Thursday, March 12

Non-funding council changes the rules

The EPSRC have announced changes in research funding.

This is seriously worrying to me. Not that it may make it harder for me to get funding - it'll probably make it not much harder but perhaps waste a bit less reviewer time. No, this indicates that the EPSRC do believe that their ranking system is really accurate and trustworthy - and thus are not listening to scientists.

The problem is that the difference in quality of grant applications is hard to judge, and that most of them will be in the middle. A really good grant writer will tend to be near the top. A poor and unsupported one will tend to be near the bottom. The majority will be in the middle.

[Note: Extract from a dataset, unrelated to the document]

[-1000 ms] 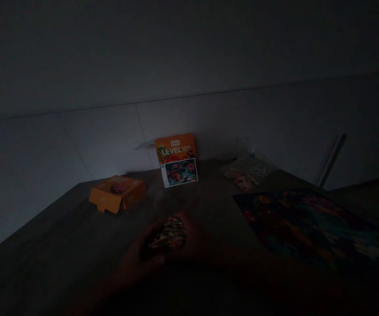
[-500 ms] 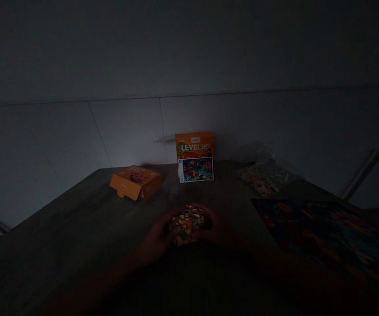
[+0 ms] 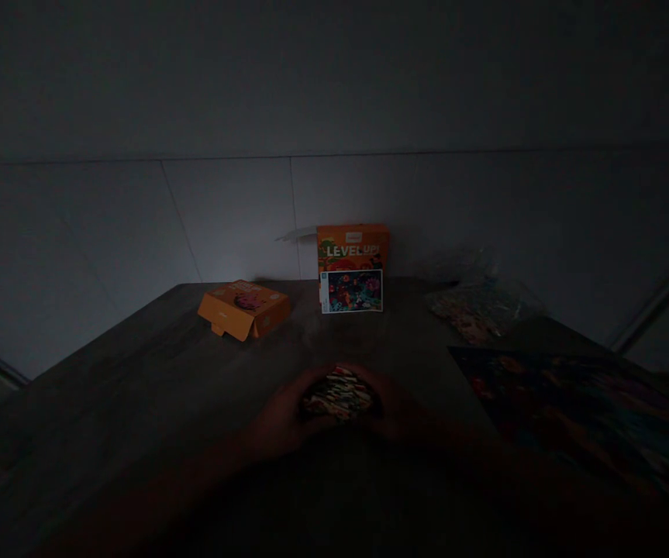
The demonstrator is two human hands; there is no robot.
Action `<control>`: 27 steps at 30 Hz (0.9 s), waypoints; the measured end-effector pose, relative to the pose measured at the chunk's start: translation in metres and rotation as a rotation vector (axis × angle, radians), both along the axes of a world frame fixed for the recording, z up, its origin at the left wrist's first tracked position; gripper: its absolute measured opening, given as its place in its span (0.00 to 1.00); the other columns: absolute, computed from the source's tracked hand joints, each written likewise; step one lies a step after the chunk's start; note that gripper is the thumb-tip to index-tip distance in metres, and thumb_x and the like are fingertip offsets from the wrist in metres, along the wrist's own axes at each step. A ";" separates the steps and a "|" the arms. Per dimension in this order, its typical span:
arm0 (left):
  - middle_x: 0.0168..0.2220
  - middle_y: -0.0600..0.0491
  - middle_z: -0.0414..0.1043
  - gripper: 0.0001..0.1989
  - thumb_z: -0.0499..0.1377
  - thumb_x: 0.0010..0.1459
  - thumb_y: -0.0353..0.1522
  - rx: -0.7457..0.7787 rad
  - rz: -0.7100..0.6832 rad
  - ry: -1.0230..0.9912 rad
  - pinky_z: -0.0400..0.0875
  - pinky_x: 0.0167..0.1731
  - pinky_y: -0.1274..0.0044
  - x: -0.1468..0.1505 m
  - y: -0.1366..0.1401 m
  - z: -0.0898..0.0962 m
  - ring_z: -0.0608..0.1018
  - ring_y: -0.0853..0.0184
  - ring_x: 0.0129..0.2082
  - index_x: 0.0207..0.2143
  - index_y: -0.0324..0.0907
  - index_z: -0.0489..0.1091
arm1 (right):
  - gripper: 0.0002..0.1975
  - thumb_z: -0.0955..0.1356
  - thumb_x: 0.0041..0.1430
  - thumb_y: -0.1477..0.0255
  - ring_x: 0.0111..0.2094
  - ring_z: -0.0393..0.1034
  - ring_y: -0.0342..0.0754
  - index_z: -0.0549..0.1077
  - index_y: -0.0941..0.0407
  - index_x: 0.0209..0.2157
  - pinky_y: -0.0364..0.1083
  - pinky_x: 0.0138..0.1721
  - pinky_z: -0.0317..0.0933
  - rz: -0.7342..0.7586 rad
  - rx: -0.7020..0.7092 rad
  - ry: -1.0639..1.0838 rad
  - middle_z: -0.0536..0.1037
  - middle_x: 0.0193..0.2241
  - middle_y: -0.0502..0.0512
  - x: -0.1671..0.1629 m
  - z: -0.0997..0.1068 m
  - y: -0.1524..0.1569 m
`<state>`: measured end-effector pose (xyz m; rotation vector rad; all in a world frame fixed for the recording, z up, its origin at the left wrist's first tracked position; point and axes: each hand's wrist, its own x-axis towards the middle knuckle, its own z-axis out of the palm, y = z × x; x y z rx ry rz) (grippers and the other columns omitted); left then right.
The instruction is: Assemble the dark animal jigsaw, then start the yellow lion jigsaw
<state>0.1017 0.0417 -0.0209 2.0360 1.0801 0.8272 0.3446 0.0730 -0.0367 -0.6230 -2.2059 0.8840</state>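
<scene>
In the dim head view, a heap of small colourful jigsaw puzzle pieces (image 3: 341, 397) is cupped between my two hands over the near middle of the table. My left hand (image 3: 287, 411) curves around the heap from the left, with its thumb at the near side. From the right, my right hand (image 3: 389, 403) wraps it in the same way. The pieces look smeared by motion. Whether the heap touches the tabletop is too dark to tell.
An orange box (image 3: 244, 308) lies on the left of the grey table (image 3: 153, 364). Another orange box (image 3: 353, 246) stands upright at the back, a picture card (image 3: 353, 292) leaning on it. A clear plastic bag (image 3: 479, 302) holds pieces at the right, behind a dark, colourful poster (image 3: 572, 411).
My hands have closed in more around the puzzle pieces, and the pieces have shifted and blurred between them. The whole view has tilted slightly.
</scene>
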 end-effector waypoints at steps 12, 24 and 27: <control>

At the point that you are in the middle, the difference between upper middle and lower middle can be tiny - the random number picked by a referee, asked to judge on a project that they have only tangential interest in. Or, worse, the arbitrary down-grading by a referee who has lost contact with a field, misunderstands, or just plays politics to sabotage a rival. So then it's down to luck whether you're in the top half or the bottom half.

Which means an eighth of the middle rankers will hit the bottom half three times in a row, on average. That the EPSRC says that this arbitrary punishment will only hit 5% of researchers suggests that they expect only a third of researchers will put in a third in two years.

This doesn't make it any easier for scientists. But it does make it easier for the bureaucrats.